Dr. Nilda Peragallo, dean of the University of Miami School of Nursing, spoke on “Expanding Opportunities
in Health Disparities Research.” She noted the need for increased funding to support health disparities
research, which can be achieved, she concluded, “by increasing the number of racial and ethnic and other health disparities populations in peer review groups who can provide their unique perspective to help judge which studies should be funded.”
In his talk, “Innovations in Home Telehealth,” Dr. Stanley Finkelstein, professor of laboratory medicine at the University of Minnesota Medical School, showed how technological advances are connecting homebound individuals who require monitoring for a medical condition to their health care providers through the use of telemetry.
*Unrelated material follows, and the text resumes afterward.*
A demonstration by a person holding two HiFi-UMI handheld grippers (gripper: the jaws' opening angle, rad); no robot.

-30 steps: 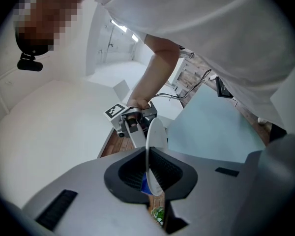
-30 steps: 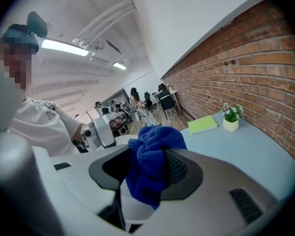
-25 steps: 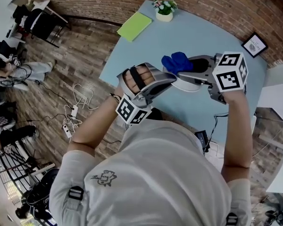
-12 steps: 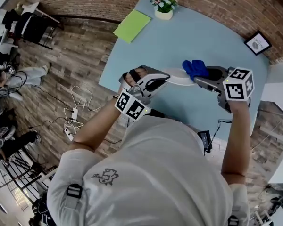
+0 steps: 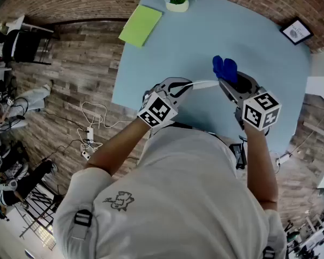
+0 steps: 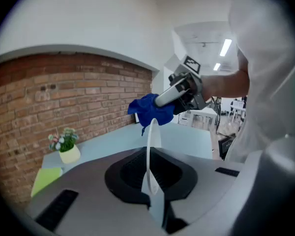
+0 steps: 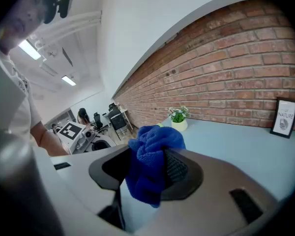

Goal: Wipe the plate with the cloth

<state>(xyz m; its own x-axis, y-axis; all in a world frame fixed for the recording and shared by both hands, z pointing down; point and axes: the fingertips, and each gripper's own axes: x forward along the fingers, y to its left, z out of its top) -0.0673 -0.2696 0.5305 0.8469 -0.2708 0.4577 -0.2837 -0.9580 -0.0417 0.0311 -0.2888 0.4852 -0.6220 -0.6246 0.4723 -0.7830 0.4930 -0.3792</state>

He noted that most current products are too expensive,
adding that “while many insurers want the manufacturers to provide evidence of saving before they agree to cover such care, many of the home tech companies are small, undercapitalized organizations that probably have the experience to do the trials but don’t have the financing to do it.” That’s why support being provided by NINR and other institutes is critical “to collect the data to show that it is a cost-effective and clinically effective technology,” he said.
Dr. Linda Aiken, professor of nursing and sociology
at the University of Pennsylvania, discussed
why investments in nursing save lives. Her seminal research on why nursing shortages occur, how they affect health outcomes and what can be done to improve nursing contributions within the health care system has led health care administrators and policymakers to redefine what are acceptable minimal levels of qualified nursing
personnel to ensure high-quality care. Aiken called for nurses “to reframe nursing outcomes research in a patient-safety context so that others [outside of nursing] would be able to understand and implement the findings of this research.”
The final presenter was Porter, who championed NIH during his 21 years on Capitol Hill and is currently a partner with the law firm of Hogan & Hartson and chair of the Research!America Paul G. Rogers Society for Global Health Research. Porter underscored the need for continued robust support for research, stating that “the economic destiny of America’s high-tech, high-paying jobs in a growing economy depends upon investment in all science and technology research including research in the life sciences and medicine…All of us must work as public citizens
of this great country to make a difference for the things we believe in. For me, for you, NIH and NINR, medical research in the advance of human health and longevity top our list.”